» ASSIGNMENT
Skip the pictures. Transcribe the rest of the data below without changing a word.

» GIVEN DATA

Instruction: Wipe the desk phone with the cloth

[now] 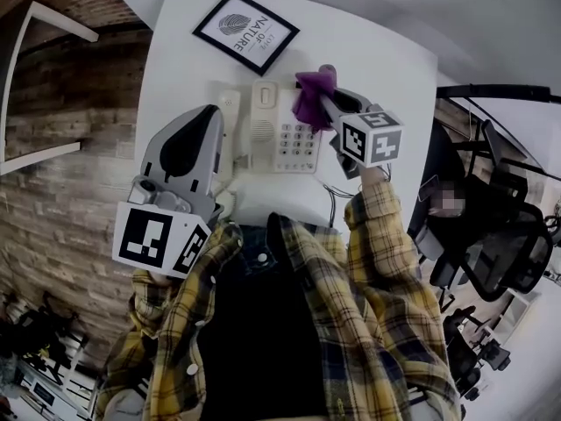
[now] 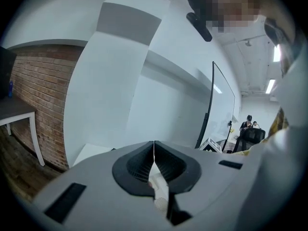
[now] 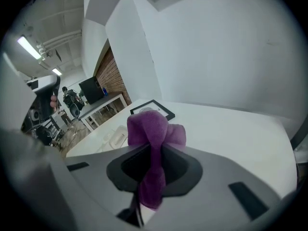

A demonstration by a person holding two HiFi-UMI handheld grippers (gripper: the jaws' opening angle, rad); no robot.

» SOLUTION FOR THIS PROBLEM
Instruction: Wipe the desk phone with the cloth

[now] 
[now] 
[now] 

A demonstration by a person holding two HiFi-UMI handheld grippers (gripper: the jaws' opening angle, rad); no robot.

This exercise has nothing more to it.